== Your task ==
Give back the lines of the entries below exactly as written, from the first line to the line holding "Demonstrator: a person", both included, with the pictures omitted.

[Records from a data collection]
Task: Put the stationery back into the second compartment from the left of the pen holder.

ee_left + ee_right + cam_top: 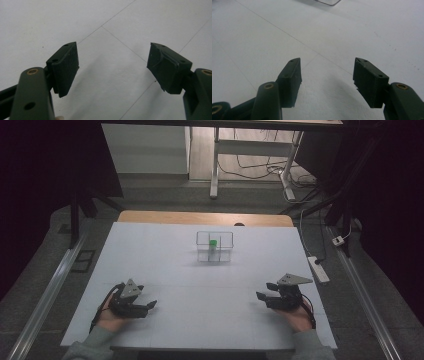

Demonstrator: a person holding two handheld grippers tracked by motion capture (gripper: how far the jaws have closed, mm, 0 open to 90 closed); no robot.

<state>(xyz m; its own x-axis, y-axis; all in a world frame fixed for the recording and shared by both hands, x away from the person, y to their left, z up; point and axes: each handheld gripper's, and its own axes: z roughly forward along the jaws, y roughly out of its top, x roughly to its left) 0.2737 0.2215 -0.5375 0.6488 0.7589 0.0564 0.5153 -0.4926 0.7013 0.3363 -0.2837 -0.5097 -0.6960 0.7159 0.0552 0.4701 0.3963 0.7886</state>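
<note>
A clear plastic box point(215, 247) with inner compartments stands on the far middle of the white tabletop point(200, 285), with a small green thing point(213, 243) in it. My left gripper point(147, 296) rests low at the front left, jaws pointing right. In the left gripper view it point(113, 62) is open over bare white surface, with nothing between its pads point(66, 67). At the front right my right gripper point(264, 290) points left. It point(327, 72) is open too, with nothing between its jaws, and a corner of the clear box point(328, 2) shows at the top edge.
A wooden table edge point(205, 217) runs behind the white sheet. On the floor to the right lies a white power strip point(318, 268) with cables. White desk legs point(215, 175) stand farther back. Metal rails point(50, 290) flank the table.
</note>
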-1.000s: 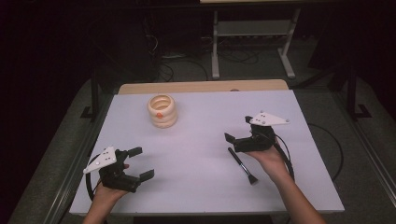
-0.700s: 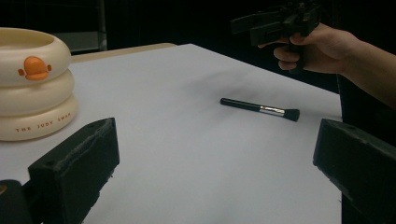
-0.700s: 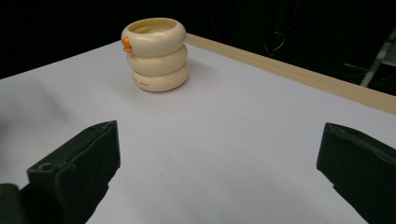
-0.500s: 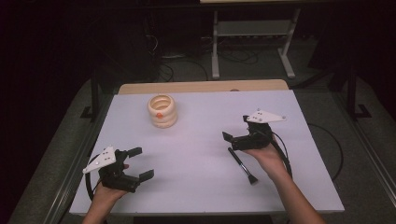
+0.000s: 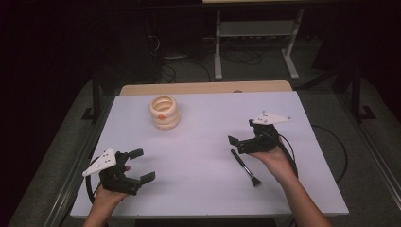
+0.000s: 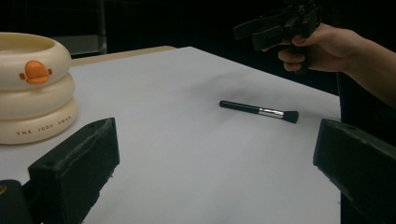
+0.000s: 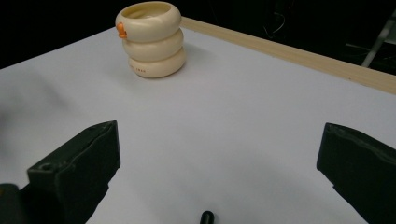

== Reply ==
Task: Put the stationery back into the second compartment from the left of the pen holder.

ee_left + ee_right + cam_top: 

Demonstrator: a person holding two handheld grippers tracked by motion capture (gripper: how far the jaws have closed, mm, 0 open to 90 closed); no robot.

Now the exercise is complete.